Required action =
None of the images should appear in your copy. Transcribe the data in full.

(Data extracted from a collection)
▬▬▬▬▬▬
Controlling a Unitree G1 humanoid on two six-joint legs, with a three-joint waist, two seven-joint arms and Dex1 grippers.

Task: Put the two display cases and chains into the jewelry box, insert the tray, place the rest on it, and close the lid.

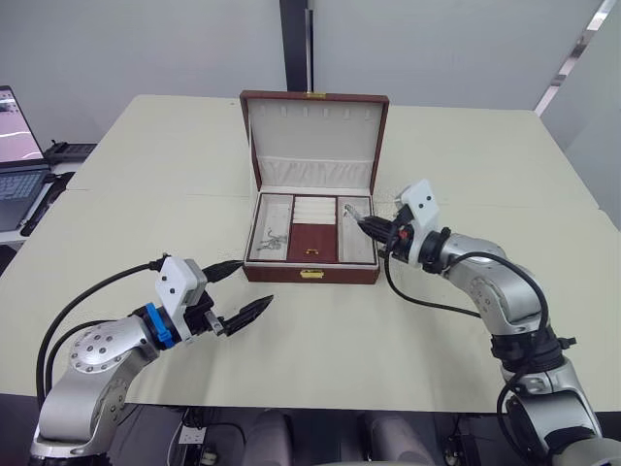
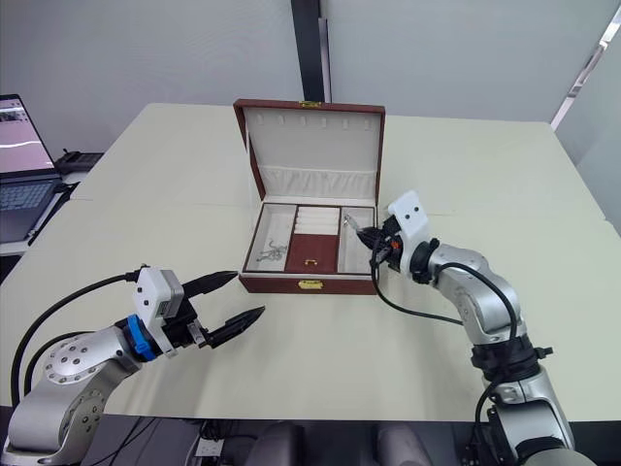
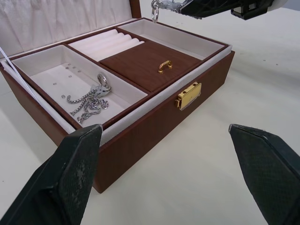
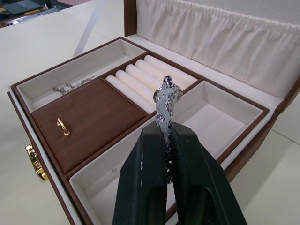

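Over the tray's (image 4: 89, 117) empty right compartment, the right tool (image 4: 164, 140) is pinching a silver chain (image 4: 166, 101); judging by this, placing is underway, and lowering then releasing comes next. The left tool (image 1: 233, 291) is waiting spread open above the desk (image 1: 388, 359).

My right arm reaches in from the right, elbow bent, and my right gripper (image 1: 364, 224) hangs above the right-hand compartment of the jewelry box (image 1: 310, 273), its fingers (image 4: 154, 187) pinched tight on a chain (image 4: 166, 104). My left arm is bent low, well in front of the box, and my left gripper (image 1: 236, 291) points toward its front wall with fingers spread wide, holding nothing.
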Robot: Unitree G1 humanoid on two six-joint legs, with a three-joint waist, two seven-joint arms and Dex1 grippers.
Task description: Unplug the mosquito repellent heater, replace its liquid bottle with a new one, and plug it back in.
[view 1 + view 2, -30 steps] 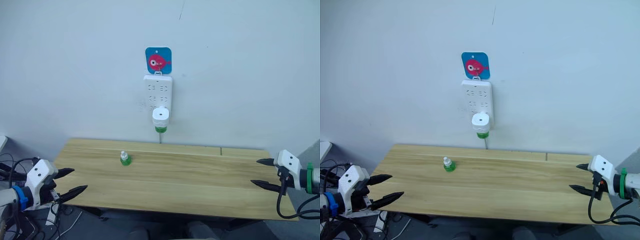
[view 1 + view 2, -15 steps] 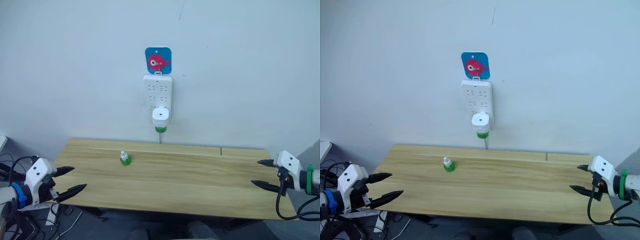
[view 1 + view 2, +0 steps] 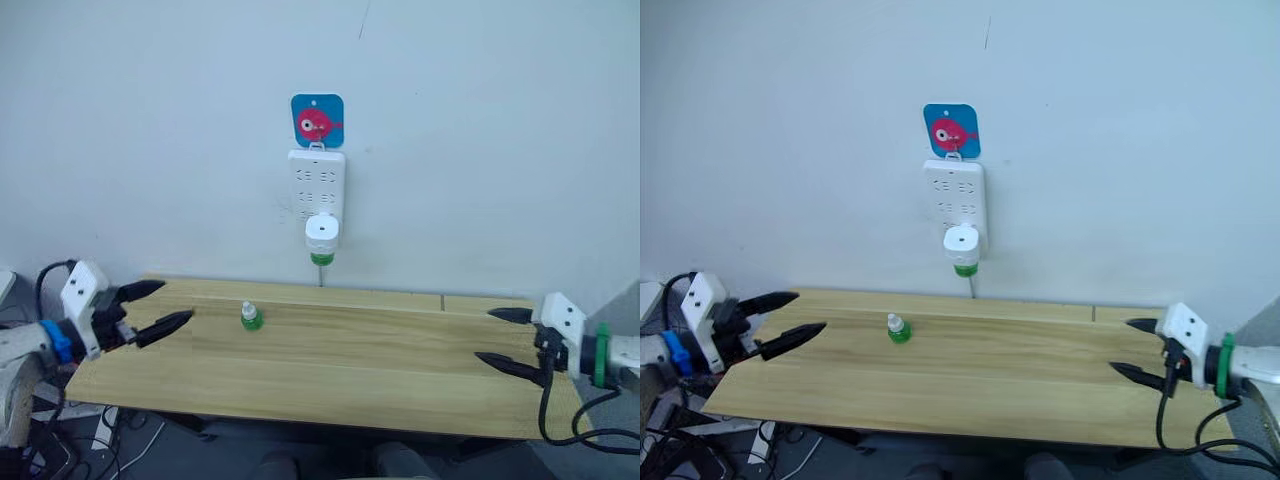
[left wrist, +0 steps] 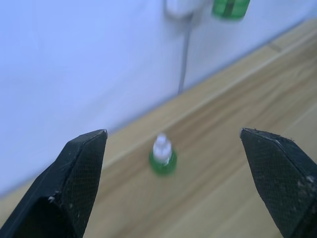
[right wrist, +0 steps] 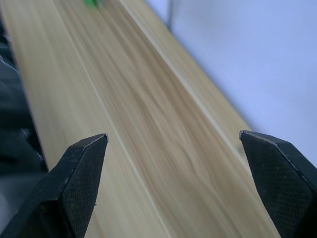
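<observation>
The white mosquito repellent heater (image 3: 322, 231) is plugged into the bottom of a white power strip (image 3: 316, 183) on the wall, with a green liquid bottle (image 3: 321, 258) under it. A second small green bottle with a white cap (image 3: 250, 317) stands upright on the wooden table (image 3: 350, 372), left of centre; it also appears in the left wrist view (image 4: 162, 155). My left gripper (image 3: 172, 303) is open over the table's left end, pointing at that bottle and a short way from it. My right gripper (image 3: 487, 336) is open over the table's right end, holding nothing.
A blue tag with a red fish (image 3: 317, 121) hangs above the power strip. The strip's cable (image 3: 320, 276) drops behind the table's back edge. Loose cables (image 3: 120, 440) lie on the floor by the table's left end.
Both arms have risen and come inward. The left gripper moved from below the table's front left corner to over its left end; the right gripper shifted left over the right end. Both stay open.
</observation>
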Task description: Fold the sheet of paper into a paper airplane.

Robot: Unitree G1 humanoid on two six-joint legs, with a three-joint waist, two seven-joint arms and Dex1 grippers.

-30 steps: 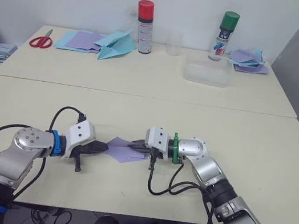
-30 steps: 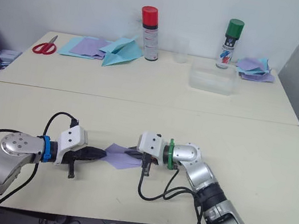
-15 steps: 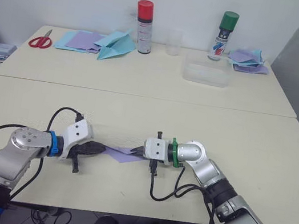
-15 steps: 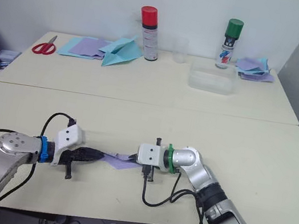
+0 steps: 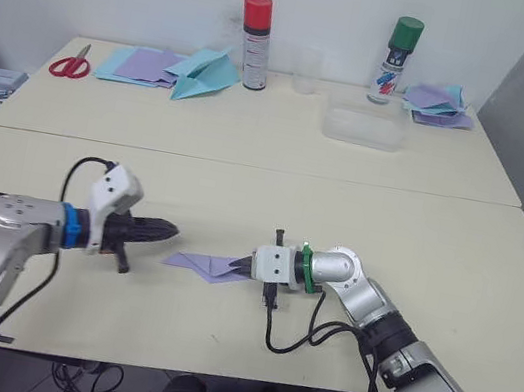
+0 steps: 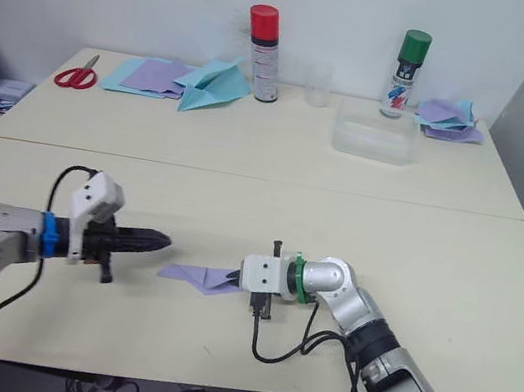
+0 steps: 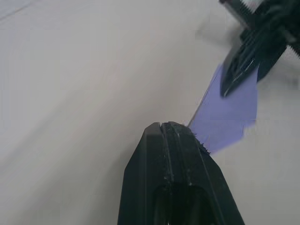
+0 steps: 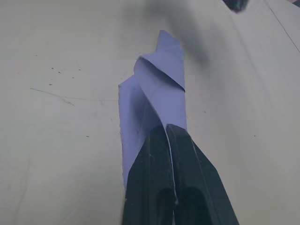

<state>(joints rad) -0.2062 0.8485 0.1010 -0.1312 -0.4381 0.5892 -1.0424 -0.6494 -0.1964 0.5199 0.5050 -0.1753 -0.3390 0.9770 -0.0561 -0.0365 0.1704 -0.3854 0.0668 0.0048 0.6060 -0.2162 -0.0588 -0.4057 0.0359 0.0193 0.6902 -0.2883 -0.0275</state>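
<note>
on the near table (image 5: 450, 280), in front of the robot, the sheet of paper (image 5: 204, 265) lies folded into a thin pointy shape. the right gripper (image 5: 241, 267) is pinched tight on one end of it. the left gripper (image 5: 170, 231) is squeezed together with nothing in it, near the other tip but apart. to fold well, keep the paper flat and press each crease slowly.

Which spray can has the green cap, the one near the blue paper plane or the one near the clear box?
The spray can with the green cap stands beside the clear plastic box; the red-capped can stands by the light blue paper plane.
</note>
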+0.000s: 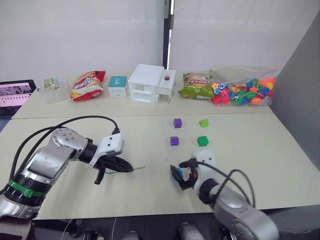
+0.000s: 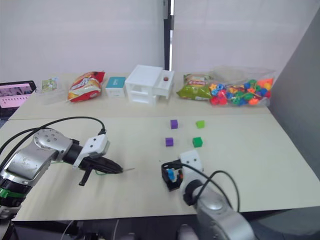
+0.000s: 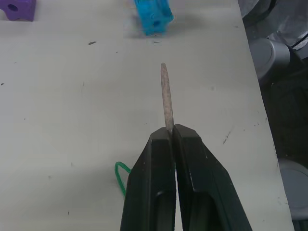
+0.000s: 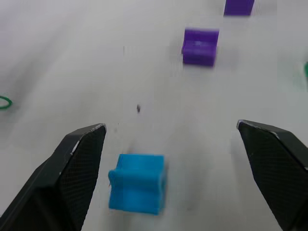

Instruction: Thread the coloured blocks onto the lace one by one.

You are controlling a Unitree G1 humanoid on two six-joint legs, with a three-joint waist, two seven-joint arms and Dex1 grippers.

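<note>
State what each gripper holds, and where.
Left gripper pinches the lace just behind its stiff pale tip. Right gripper holds nothing, open around the blue block.

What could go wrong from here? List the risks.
1. The right gripper is open and the blue block sits off-centre, near one finger; closing may push it aside.
2. The left gripper pinches the lace at its stiff tip, whose short exposed length may not pass through a block.
</note>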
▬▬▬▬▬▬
Solution below =
Controlling a Unitree G1 humanoid on two six-joint legs, with a three-joint waist, two seven-joint arms and Dex1 grippers.

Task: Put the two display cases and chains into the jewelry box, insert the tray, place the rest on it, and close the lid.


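Over the tray's (image 4: 89, 117) empty right compartment, the right tool (image 4: 164, 140) is pinching a silver chain (image 4: 166, 101); judging by this, placing is underway, and lowering then releasing comes next. The left tool (image 1: 233, 291) is waiting spread open above the desk (image 1: 388, 359).

My right arm reaches in from the right, elbow bent, and my right gripper (image 1: 364, 224) hangs above the right-hand compartment of the jewelry box (image 1: 310, 273), its fingers (image 4: 154, 187) pinched tight on a chain (image 4: 166, 104). My left arm is bent low, well in front of the box, and my left gripper (image 1: 236, 291) points toward its front wall with fingers spread wide, holding nothing.
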Robot: Unitree G1 humanoid on two six-joint legs, with a three-joint waist, two seven-joint arms and Dex1 grippers.
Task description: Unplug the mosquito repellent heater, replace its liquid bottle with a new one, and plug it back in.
[view 1 + view 2, -30 steps] 
[view 1 + view 2, -15 steps] 
[view 1 + view 2, +0 steps] 
[left wrist, +0 steps] 
[right wrist, +0 steps] 
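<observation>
The white mosquito repellent heater (image 3: 322, 231) is plugged into the bottom of a white power strip (image 3: 316, 183) on the wall, with a green liquid bottle (image 3: 321, 258) under it. A second small green bottle with a white cap (image 3: 250, 317) stands upright on the wooden table (image 3: 350, 372), left of centre; it also appears in the left wrist view (image 4: 162, 155). My left gripper (image 3: 172, 303) is open over the table's left end, pointing at that bottle and a short way from it. My right gripper (image 3: 487, 336) is open over the table's right end, holding nothing.
A blue tag with a red fish (image 3: 317, 121) hangs above the power strip. The strip's cable (image 3: 320, 276) drops behind the table's back edge. Loose cables (image 3: 120, 440) lie on the floor by the table's left end.
Both arms have risen and come inward. The left gripper moved from below the table's front left corner to over its left end; the right gripper shifted left over the right end. Both stay open.
</observation>
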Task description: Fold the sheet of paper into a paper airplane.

Robot: Unitree G1 humanoid on two six-joint legs, with a three-joint waist, two seven-joint arms and Dex1 grippers.

-30 steps: 
-30 steps: 
-15 steps: 
-15 steps: 
+0 steps: 
+0 steps: 
+0 steps: 
+0 steps: 

<state>(joints rad) -0.2062 0.8485 0.1010 -0.1312 -0.4381 0.5892 -1.0424 -0.6494 -0.1964 0.5199 0.5050 -0.1753 -0.3390 0.9770 -0.0561 -0.0365 0.1704 -0.3854 0.0668 0.0048 0.6060 -0.2162 -0.0588 -0.4057 0.0359 0.0193 0.6902 -0.2883 -0.0275</state>
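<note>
on the near table (image 5: 450, 280), in front of the robot, the sheet of paper (image 5: 204, 265) lies folded into a thin pointy shape. the right gripper (image 5: 241, 267) is pinched tight on one end of it. the left gripper (image 5: 170, 231) is squeezed together with nothing in it, near the other tip but apart. to fold well, keep the paper flat and press each crease slowly.

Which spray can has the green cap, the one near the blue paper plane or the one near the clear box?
The spray can with the green cap stands beside the clear plastic box; the red-capped can stands by the light blue paper plane.
</note>
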+0.000s: 
+0.000s: 
+0.000s: 
+0.000s: 

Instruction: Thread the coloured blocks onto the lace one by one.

You are controlling a Unitree G1 humanoid on two six-joint legs, with a three-joint waist, two seven-joint arms and Dex1 grippers.

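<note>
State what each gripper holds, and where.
Left gripper pinches the lace just behind its stiff pale tip. Right gripper holds nothing, open around the blue block.

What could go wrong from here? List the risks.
1. The right gripper is open and the blue block sits off-centre, near one finger; closing may push it aside.
2. The left gripper pinches the lace at its stiff tip, whose short exposed length may not pass through a block.
</note>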

Nothing else is required for this exercise.